The Pleading Threshold in Environmental Cleanup Cases (Twombly, Iqbal, and What to Do)


Long gone are the days of pleading a claim by simple recitation of the elements. In CERCLA and State Superfund cases, the level of detail required in a complaint is evolving. The general rule of thumb: the more specific facts included, the less vulnerable to attack a complaint will be.

Supreme Court Decisions on Pleading Standards
(Twombly and Iqbal)

A defendant can move to dismiss a case before answering for failure to state a claim upon which relief can be granted. For decades, such a motion was granted only when it appeared beyond doubt that the plaintiff could prove “no set of facts in support of his claim which would entitle him to relief.” Conley v. Gibson, 355 U.S. 41, 46 (1957). But, in the landmark 2007 decision, Bell Atlantic Corp. v. Twombly, the Supreme Court retired the “no set of facts” language. The Supreme Court emphasized that pleaders must “show” they are entitled to relief. 550 U.S. 544, 563. To meet that burden, allegations must not just be possible but plausible. Id. at 555-561.

The Supreme Court went further in its 2009 decision, Ashcroft v. Iqbal, 129 S.Ct. 1937, and introduced a two-step process for deciding motions to dismiss for failure to state a claim. First, a court discounts allegations in a complaint that amount to “[t]hreadbare recitals of the elements of a cause of action, supported by mere conclusory statements.” Id. at 1949. Second, the court examines the remaining allegations to determine whether they “state a plausible claim for relief.” A claim is plausible if its factual content “allows the court to draw the reasonable inference that the defendant is liable for the misconduct alleged.” Id.

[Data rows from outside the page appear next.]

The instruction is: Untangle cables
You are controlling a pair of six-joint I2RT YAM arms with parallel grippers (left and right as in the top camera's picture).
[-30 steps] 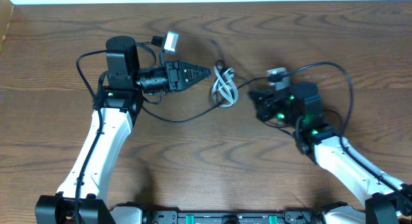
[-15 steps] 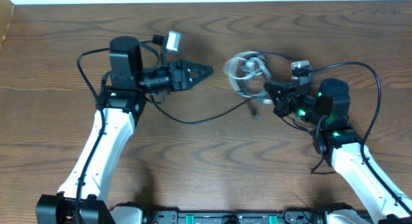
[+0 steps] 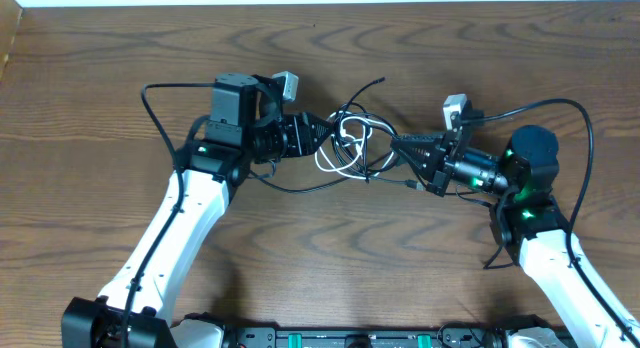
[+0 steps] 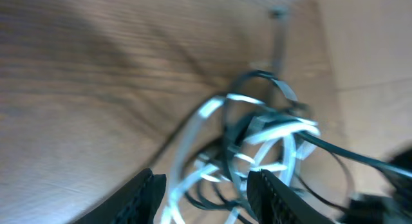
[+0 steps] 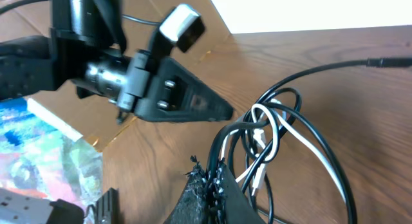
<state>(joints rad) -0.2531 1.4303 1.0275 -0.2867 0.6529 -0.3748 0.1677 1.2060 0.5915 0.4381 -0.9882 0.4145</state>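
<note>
The tangled cables lie mid-table between both arms: a white cable [image 3: 343,148] looped through a black cable [image 3: 364,91]. My left gripper [image 3: 322,132] reaches in from the left. In the blurred left wrist view it [image 4: 206,192] stands open, with white loops [image 4: 283,130] and black strands between its fingers [image 4: 145,192]. My right gripper [image 3: 396,146] comes from the right and is shut on the black cable; the right wrist view shows its tips [image 5: 215,177] pinching a black strand [image 5: 226,141] below the white cable [image 5: 281,129].
The wooden table [image 3: 320,258] has its far edge [image 3: 320,0] along the top. Thick black wires loop off both arms [image 3: 160,93] [image 3: 575,113]. A black cable run trails toward the near side [image 3: 295,187]. Colourful paper [image 5: 38,153] shows left in the right wrist view.
The right gripper lifted the bundle to the right, then brought it back toward the centre. The left arm moved right to the bundle and its jaws spread around the loops.
</note>
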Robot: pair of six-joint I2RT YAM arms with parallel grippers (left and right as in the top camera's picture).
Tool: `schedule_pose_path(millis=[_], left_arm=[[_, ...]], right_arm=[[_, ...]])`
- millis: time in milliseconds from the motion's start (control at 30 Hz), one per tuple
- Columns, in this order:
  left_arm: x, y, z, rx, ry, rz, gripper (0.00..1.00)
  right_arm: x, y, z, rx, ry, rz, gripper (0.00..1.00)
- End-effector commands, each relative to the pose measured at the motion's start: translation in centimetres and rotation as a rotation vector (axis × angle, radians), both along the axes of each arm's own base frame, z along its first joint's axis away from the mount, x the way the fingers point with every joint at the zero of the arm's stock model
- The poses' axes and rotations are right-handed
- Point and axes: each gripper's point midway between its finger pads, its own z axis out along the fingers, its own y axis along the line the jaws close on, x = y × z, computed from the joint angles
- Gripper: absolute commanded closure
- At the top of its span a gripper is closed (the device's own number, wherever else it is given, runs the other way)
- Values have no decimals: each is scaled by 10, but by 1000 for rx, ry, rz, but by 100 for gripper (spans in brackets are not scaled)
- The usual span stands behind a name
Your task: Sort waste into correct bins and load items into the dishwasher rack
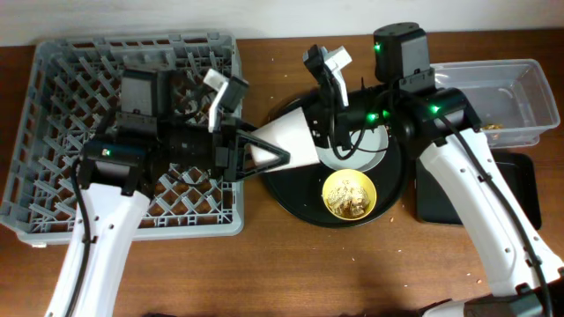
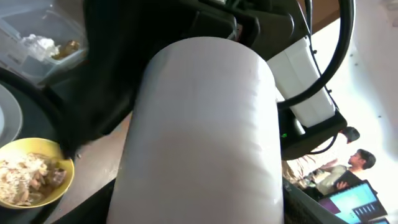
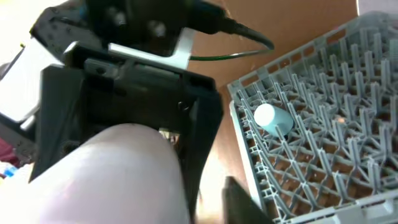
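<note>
The left gripper [image 1: 264, 151] pinches the pink cup [image 1: 295, 136] — pale, lying on its side in the air between the dishwasher rack [image 1: 53, 106] and the round black tray [image 1: 298, 195]. The right gripper [image 1: 319, 119] sits at the cup's other end; I cannot tell whether it grips. The yellow bowl [image 1: 350, 194] with food scraps stands on the tray, and the light-blue cup [image 3: 270, 118] rests among the rack's pegs.
</note>
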Motion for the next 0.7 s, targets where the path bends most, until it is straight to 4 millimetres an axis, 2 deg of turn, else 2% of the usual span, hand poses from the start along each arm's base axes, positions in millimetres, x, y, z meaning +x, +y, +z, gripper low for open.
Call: schedule_pose_path(millis=[0, 33, 67, 100, 133, 167, 233, 267, 333, 433, 500, 633, 667], left_arm=[[16, 10, -13, 81, 15, 108, 42], [34, 28, -31, 173, 51, 233, 42], [50, 52, -52, 283, 96, 364, 42], [65, 92, -84, 464, 166, 554, 42], [73, 138, -112, 655, 242, 746, 42], [71, 183, -132, 829, 319, 928, 42], [61, 228, -145, 1026, 390, 1126, 42], [56, 241, -150, 1091, 416, 1178, 42], [53, 253, -163, 1186, 454, 1186, 42], [62, 255, -205, 1286, 570, 1103, 42], [65, 254, -234, 1337, 652, 1034, 41], [64, 244, -270, 1357, 771, 927, 41], [64, 244, -274, 1362, 781, 919, 26]], right_arm=[[36, -25, -17, -97, 60, -199, 50], [57, -50, -28, -152, 112, -333, 50], [68, -71, -35, -182, 165, -417, 50], [75, -98, -51, -244, 259, -523, 49], [71, -113, -69, -321, 342, -582, 49], [60, -122, -95, -454, 426, -636, 49], [48, -125, -114, -581, 460, -669, 48], [43, -126, -125, -662, 483, -711, 48], [36, -124, -136, -768, 466, -743, 44], [31, -116, -138, -788, 453, -722, 44], [31, -116, -138, -789, 455, -722, 44], [29, -116, -138, -793, 460, -720, 44], [29, -116, -138, -793, 460, -720, 44]])
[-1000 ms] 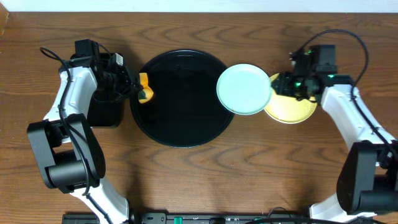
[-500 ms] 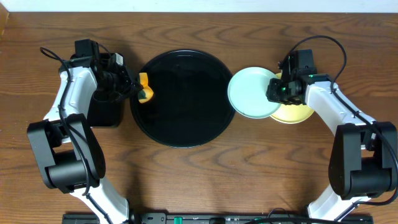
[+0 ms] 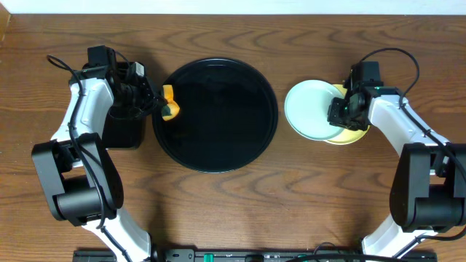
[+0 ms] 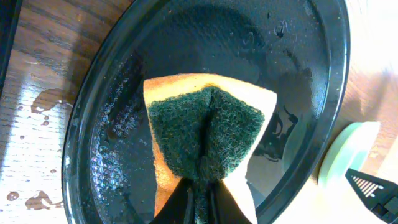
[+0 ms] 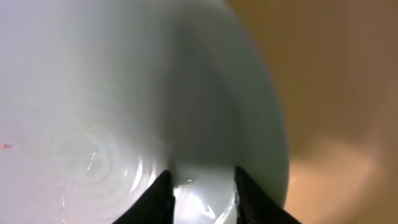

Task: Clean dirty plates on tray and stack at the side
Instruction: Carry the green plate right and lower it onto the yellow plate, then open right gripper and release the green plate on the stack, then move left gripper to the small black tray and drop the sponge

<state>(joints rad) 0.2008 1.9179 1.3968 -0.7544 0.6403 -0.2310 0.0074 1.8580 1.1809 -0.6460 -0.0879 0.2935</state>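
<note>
Right gripper [image 3: 344, 110] pinches the right rim of the blue-green plate [image 3: 309, 109]. The plate lies face up, overlapping the left part of the yellow plate [image 3: 354, 135], on the worktop's right half, just beside the tray [image 3: 218, 127]. Left gripper [image 4: 200, 198] is clamped on a folded sponge [image 4: 208, 134] over the tray's left rim.

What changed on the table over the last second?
The right gripper carried the pale blue-green plate rightward, off the rim of the black tray and over the yellow plate. The left gripper stayed put, clamping the sponge at the tray's left edge.
</note>
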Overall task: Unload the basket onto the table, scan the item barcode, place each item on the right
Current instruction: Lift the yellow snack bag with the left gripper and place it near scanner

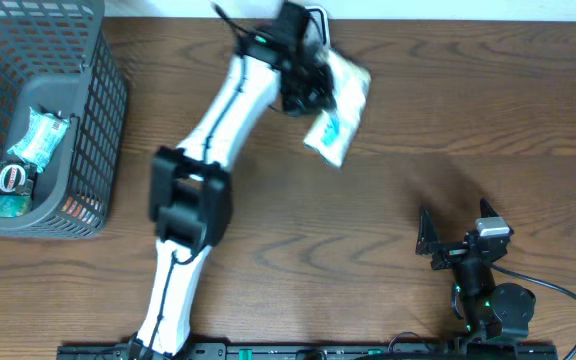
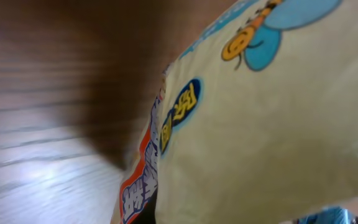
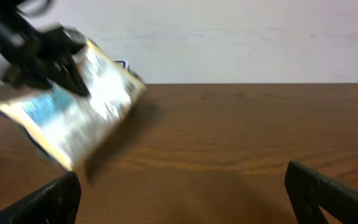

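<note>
Overhead, two robot arms work at one wooden table (image 1: 488, 110). The left gripper (image 1: 306, 88) is pinched tight on a single pale snack packet (image 1: 343, 112), holding it tilted above the far middle of the table. The right gripper (image 3: 182, 174) sits at the near right, its two fingers spread wide and holding nothing, well apart from the packet. One grey basket (image 1: 108, 110) at the left edge holds three small items
</note>
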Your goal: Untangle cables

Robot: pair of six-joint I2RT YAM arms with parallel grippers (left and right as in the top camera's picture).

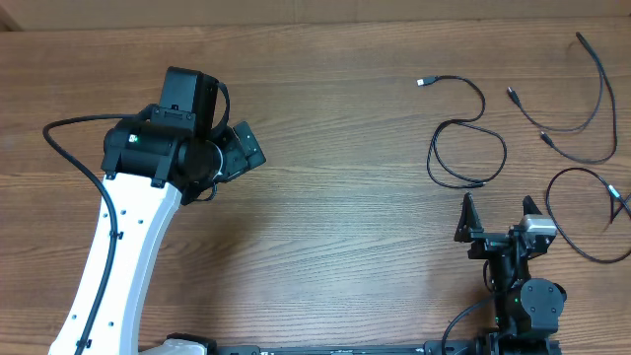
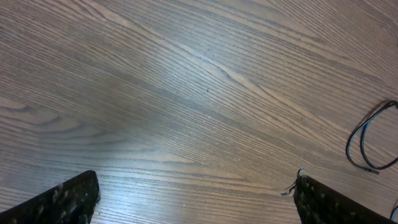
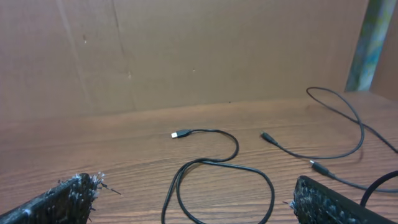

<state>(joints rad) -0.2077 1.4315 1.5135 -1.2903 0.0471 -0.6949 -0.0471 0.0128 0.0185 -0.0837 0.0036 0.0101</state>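
Just ahead of the right gripper, a looped cable lies flat on the wooden table. A long cable curves farther off to its right, and a third cable sits close beside it. Its jaws stand wide and hold nothing. Well to its left, the left gripper also gapes wide over bare wood.

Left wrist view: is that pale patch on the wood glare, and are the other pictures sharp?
Left wrist view: probably soft glare on the table. Right wrist view: cables sharp, right tool's fingertips blurred. Overhead: evenly lit, crisp.
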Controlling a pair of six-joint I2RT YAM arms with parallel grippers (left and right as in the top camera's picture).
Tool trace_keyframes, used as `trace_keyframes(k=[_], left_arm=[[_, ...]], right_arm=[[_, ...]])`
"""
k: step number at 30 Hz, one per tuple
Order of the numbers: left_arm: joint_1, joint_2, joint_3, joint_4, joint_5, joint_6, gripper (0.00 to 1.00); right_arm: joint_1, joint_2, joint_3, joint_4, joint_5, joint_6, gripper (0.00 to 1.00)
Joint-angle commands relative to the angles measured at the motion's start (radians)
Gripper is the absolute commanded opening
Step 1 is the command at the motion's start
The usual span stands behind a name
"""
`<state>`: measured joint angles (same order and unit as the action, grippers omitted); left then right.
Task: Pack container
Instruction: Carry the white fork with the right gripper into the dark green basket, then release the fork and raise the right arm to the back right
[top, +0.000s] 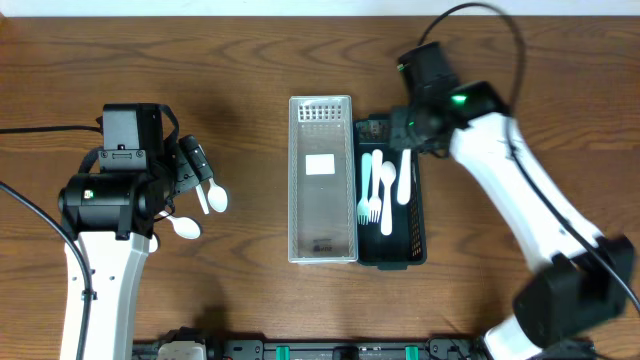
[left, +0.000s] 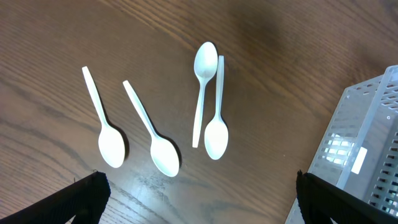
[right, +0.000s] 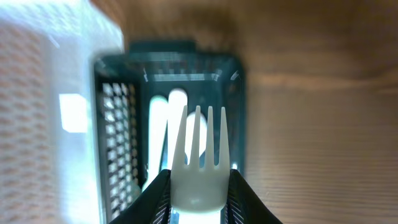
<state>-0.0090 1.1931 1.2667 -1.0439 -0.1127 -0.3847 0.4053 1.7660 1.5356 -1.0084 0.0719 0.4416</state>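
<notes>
Several white plastic spoons (left: 165, 155) lie on the wooden table under my left gripper (left: 200, 196), which is open wide with nothing between its fingers. From overhead, two spoons (top: 214, 197) show beside the left gripper (top: 197, 168). My right gripper (right: 199, 196) is shut on a white fork (right: 199, 165), tines pointing away, above the near end of the dark container (right: 238, 81). Overhead, that fork (top: 405, 176) hangs over the dark container (top: 420, 240), which holds other white cutlery (top: 367, 190).
A clear perforated container (top: 321, 225) stands lengthwise beside the dark one, with a white label on its floor. Its corner shows at the right edge of the left wrist view (left: 367, 143). A black cable loops over the table's back right.
</notes>
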Motion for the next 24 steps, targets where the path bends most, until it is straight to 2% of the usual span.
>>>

Twombly and Iqbal Played Out in the Context of Superfund

How the Twombly and Iqbal rules shake out in CERCLA and State Superfund contexts is still at question. Superfund cases often lend themselves to scant pleading: the site is a facility; hazardous substances were released; the defendant is liable as an arranger, transporter, or current or former owner/operator; and response costs were incurred consistent with the National Contingency Plan. In multi-party cleanup actions, where disposals are alleged to occur over generations, and by long defunct entities, producing the factual content to support allegations in the complaint can pose special challenges.

A pending CERCLA case in U.S. District Court in California has put the Twombly and Iqbal rules to test. See Chubb Custom Ins. Co. v. Space Systems/Loral, Inc., et al., Case 5:09-cv-04485-JF (N.D. Cal. Jun. 23, 2010) (order granting motions to dismiss with leave to amend). Chubb is seeking reimbursement of response costs paid on behalf of its insured under CERCLA § 112(c). The court twice ordered Chubb to amend its complaint after multiple defendants moved to dismiss. The first time, the court rejected Chubb’s complaint as consisting mostly of recitations of the statutory elements of CERCLA claims and as containing insufficient facts to support a plausible basis for relief. The second time, the court found Chubb’s complaint to still lack sufficient specifics relating to the type of substances released, the defendants’ activities that resulted in a release, and the nexus between defendants’ release and the costs incurred. Chubb filed its Second Amended Complaint July 23 to allege significantly more facts, like specific dates, types of hazardous substances and modes of release, and results of sampling. On August 13, Chubb stipulated with several defendants to extend the time to file answers; that stipulation specifies that certain defendants may file a motion to dismiss the Second Amended Complaint. Whether defendants will move a third time to dismiss this complaint is yet to be seen.

Implications and Practice Tips

The Superfund plaintiff that makes barebones allegations must be wary of the likelihood that defendants will move to dismiss, move to strike, and/or move for more definite statement and that the court will grant the motion, sometimes with leave to amend. These defense costs can be avoided from the outset by following a general Who, What, When, Where, and How formula to include as much detail as possible:

  • If a defendant is being sued for actions or inactions of a subsidiary, agent, or employee, assert specific facts to establish the defendant’s control over the others actions;
  • Identify the type or types of hazardous substances released, and if possible, illustrative data;
  • Include specific dates of ownership and operation, arrangements and transport for disposal, and if known, dates of actual releases;
  • Identify the location where the particular hazardous substances have come to be located;
  • Specify the activity or activities each defendant engaged in that resulted in a release; and
  • Assert particular facts that establish a nexus between defendant’s releasing activities and the response costs incurred.

This new rule enacts a particular waiver for many cleanup costs. It is frequently difficult to obtain, before discovery, detailed factual information about a defendant’s operational history. Plaintiffs may want to consider securing expert reports and testimony before filing in order to provide the support needed to withstand a motion to dismiss.